La forme circulaire qui est l’image du soleil et de sa manifestation dans le temps et l’espace, est associée dans les mythologies européennes au culte du feu, aux héros, et bien-sûr aux Divinités solaires. Les représentations de héros ou de Dieux sont nombreuses dans l’antiquité où l’on peut constater la présence d’un cercle pour marquer leur divinité solaire. Les chrétiens d’ailleurs n’hésitèrent pas à emprunter, pour ne pas dire voler, le symbole du cercle en décorant avec ce dernier la tête de leurs saints ou de leur sauveur. Mais revenons-en aux Dieux de nos ancêtres en précisant ici que par « Dieux Solaires » on ne se limite pas uniquement au Soleil proprement dit, mais que l’on inclut toutes les Divinités célestes, ceci en opposition aux Divinités terrestres. Les Divinités célestes sont aussi désignées par le terme de Forces Ouraniennes, et celles de la Terre par le terme de Forces Chtoniennes.
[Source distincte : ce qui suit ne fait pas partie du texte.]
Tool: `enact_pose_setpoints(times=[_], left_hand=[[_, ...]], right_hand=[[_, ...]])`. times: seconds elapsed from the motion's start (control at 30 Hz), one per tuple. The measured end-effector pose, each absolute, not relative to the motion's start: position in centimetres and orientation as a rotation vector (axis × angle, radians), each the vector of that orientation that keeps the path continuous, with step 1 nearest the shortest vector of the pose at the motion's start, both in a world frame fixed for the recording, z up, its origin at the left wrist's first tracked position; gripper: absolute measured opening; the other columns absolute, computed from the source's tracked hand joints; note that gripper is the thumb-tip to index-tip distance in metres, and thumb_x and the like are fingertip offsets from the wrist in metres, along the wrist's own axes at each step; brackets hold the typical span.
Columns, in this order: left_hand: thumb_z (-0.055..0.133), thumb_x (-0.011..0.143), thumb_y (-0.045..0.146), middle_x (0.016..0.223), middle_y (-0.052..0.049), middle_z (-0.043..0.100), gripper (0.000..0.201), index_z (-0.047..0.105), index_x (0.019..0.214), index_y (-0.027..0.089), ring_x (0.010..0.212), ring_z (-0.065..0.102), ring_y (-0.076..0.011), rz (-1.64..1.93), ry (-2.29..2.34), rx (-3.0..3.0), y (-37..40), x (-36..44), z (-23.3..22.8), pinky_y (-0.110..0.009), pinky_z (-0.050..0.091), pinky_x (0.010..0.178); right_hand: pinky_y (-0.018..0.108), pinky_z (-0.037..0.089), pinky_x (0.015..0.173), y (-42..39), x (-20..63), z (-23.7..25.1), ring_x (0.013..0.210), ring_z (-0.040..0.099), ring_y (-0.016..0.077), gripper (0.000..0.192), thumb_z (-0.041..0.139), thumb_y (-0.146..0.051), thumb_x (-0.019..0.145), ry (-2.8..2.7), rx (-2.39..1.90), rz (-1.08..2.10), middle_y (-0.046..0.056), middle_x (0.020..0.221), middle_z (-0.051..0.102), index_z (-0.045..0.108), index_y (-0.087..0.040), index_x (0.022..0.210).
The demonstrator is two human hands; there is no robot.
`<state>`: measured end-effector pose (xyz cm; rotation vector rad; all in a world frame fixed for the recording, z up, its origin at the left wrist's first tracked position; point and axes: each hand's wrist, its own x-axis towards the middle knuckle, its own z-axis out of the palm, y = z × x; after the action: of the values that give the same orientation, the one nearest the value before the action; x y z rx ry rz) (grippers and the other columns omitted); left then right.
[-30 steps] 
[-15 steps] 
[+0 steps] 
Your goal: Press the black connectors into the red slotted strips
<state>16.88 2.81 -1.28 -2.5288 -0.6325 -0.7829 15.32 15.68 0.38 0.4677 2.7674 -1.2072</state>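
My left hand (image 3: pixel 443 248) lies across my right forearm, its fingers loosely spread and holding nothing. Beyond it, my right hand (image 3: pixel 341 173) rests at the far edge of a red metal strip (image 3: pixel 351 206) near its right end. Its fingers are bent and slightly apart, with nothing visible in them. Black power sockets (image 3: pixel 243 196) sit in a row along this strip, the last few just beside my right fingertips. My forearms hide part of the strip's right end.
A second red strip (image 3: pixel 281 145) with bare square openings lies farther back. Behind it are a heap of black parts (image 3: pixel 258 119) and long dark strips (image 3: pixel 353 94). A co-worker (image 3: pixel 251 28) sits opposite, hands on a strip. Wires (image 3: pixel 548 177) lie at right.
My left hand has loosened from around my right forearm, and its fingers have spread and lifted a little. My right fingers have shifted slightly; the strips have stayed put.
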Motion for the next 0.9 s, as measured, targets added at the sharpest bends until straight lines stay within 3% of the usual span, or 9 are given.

Mais, le mot opposition est en fait mal approprié dans ce contexte mythologique, car il faudrait plutôt parler de complémentarité, notion qui se retrouve encore une fois dans l’union divine entre le Ciel-Père et la Terre-Mère. 

 

Le cercle fut également utilisé dans de nombreux rituels comme la forme magique qui enveloppe, celle qui opère comme un circuit fermé en assurant au sein de ses limites la protection ultime de tout ce qu’il englobe. C’est un véritable cordon de sécurité qui protège ainsi l’officiant de toute possible attaque de l’extérieur, que ce soit des ennemis, des âmes errantes ou des mauvais esprits. Ce cercle de défense magique se retrouve également autour des tombes, dans la forme des clairières sacrées, en architecture autour des temples, ou même des villes et villages. Il génère de cette manière non seulement la protection mais aussi le maintient de l’ordre divin et naturel des choses. Ce cercle solaire protecteur s’exprime de la même force pour l’individu lorsque celui-ci porte une bague, un bracelet, un collier, ou une ceinture. C’est encore la même fonction qui agit avec la couronne que porte un roi.

 

Par ailleurs nous avons hérité de l’Europe du néolithique des cercles splendides dont la dimension sacrée ne fait aucun doute : ce sont les cercles de pierres levées, plus connus sous le nom de cromlechs. Le temple solaire et astronomique de Stonehenge en Grande-Bretagne en est un de ses plus beaux représentants. Mais il n’est pas le seul, car nos ancêtres de l’époque mégalithique nous ont laissé une grande quantité de ces cromlechs qui prouvent l’importance du cercle dans la symbolique religieuse de l’Europe préhistorique.